EXERCISE REQUIREMENTS » Search the listing below for the string "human" and copy every line where it occurs.
SUPPLIED MATERIAL section start
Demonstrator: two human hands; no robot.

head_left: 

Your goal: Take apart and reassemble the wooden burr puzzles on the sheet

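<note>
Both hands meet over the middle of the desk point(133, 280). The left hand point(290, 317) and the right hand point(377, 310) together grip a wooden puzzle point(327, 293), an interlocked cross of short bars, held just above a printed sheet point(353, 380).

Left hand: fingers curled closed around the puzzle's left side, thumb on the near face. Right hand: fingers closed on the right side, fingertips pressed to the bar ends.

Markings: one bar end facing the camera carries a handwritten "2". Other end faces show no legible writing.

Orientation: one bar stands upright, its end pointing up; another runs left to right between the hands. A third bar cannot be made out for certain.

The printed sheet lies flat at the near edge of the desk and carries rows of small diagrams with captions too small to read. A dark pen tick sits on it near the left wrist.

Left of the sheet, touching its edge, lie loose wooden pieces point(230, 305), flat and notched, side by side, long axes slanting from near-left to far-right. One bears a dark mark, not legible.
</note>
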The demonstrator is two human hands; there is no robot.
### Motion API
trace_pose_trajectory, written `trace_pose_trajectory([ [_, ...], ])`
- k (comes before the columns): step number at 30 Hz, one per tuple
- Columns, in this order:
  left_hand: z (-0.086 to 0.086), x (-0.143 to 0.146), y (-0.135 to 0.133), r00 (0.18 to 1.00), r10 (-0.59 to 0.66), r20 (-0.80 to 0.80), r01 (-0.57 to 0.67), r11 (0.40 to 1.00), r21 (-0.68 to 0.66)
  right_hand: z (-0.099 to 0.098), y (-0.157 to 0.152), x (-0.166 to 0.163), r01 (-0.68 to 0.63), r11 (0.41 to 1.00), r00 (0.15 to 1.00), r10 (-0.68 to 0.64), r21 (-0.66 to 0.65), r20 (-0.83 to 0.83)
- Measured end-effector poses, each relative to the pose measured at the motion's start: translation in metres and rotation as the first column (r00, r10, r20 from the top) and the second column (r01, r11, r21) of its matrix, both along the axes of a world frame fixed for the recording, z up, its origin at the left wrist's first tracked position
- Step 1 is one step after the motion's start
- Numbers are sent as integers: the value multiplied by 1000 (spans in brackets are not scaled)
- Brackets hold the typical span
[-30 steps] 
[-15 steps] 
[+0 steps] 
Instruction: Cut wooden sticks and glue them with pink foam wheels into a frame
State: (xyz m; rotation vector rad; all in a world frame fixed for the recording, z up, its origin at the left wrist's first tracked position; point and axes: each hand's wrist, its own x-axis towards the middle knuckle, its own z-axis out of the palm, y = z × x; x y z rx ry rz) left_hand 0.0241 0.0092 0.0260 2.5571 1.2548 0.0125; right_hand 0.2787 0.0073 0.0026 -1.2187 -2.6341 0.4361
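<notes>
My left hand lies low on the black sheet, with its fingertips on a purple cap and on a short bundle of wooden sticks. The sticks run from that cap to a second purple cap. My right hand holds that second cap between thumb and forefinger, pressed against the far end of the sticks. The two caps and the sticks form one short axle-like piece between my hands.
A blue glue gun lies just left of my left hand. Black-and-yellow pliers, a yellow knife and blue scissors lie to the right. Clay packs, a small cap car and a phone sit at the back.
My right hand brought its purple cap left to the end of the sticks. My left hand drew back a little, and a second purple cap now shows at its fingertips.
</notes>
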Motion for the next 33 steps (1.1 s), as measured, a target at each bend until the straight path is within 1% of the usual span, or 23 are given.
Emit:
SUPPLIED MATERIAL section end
RESPONSE TO THIS EXERCISE »
Demonstrator: two human hands; no robot.
The demonstrator is two human hands; there is no robot.

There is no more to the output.